DATASET SECTION Start Marker
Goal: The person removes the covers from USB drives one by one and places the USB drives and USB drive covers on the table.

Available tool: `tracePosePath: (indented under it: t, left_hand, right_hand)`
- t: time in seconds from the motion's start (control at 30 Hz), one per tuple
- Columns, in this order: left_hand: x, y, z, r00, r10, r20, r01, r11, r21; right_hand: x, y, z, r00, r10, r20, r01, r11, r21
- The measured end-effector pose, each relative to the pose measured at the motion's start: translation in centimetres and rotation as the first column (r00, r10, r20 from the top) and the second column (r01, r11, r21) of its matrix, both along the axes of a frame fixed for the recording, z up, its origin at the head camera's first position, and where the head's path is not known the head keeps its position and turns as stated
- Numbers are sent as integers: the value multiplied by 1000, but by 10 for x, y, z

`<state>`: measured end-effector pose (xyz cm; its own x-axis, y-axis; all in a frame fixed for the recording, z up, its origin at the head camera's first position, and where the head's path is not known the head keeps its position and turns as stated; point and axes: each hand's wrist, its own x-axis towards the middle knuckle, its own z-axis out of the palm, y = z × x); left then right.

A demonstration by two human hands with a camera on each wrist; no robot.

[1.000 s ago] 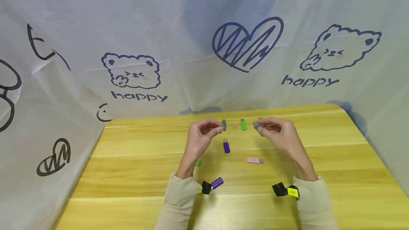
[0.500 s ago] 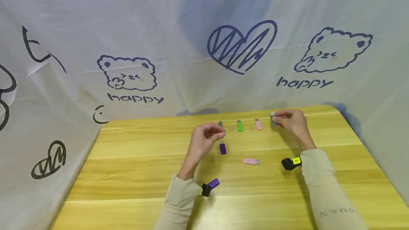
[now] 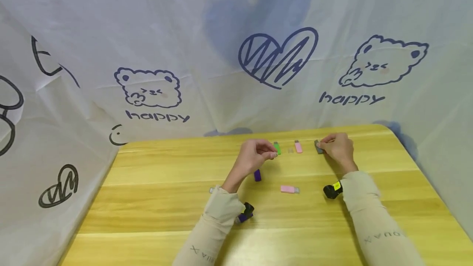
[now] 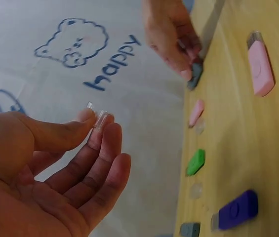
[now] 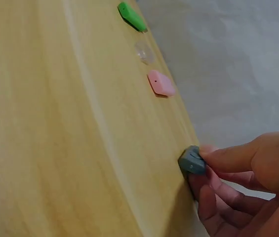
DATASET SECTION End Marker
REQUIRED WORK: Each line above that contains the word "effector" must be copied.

RESULT FOR THIS TASK:
- The measured end-effector pose, each relative to the pose measured at the motion's start: translation in centimetres and rotation as the first column (r00, r10, r20 from the top) and the second column (r01, r11, r21) of its matrix, both along the axes of a frame fixed for the recording, z up, its origin at the head camera's first position, and where the head's path is not known the head keeps its position and turns as stated
`<state>`: measured end-effector pose (xyz cm; its own x-axis, y-axis; all in a frame fixed for the recording, z up, its origin at the head camera's first position, and where the head's path is not known the head keeps its position and turns as stated; point and axes: each hand's wrist, its own x-axis towards the middle knuckle, its own z-axis out of the palm, y = z × x); left then right.

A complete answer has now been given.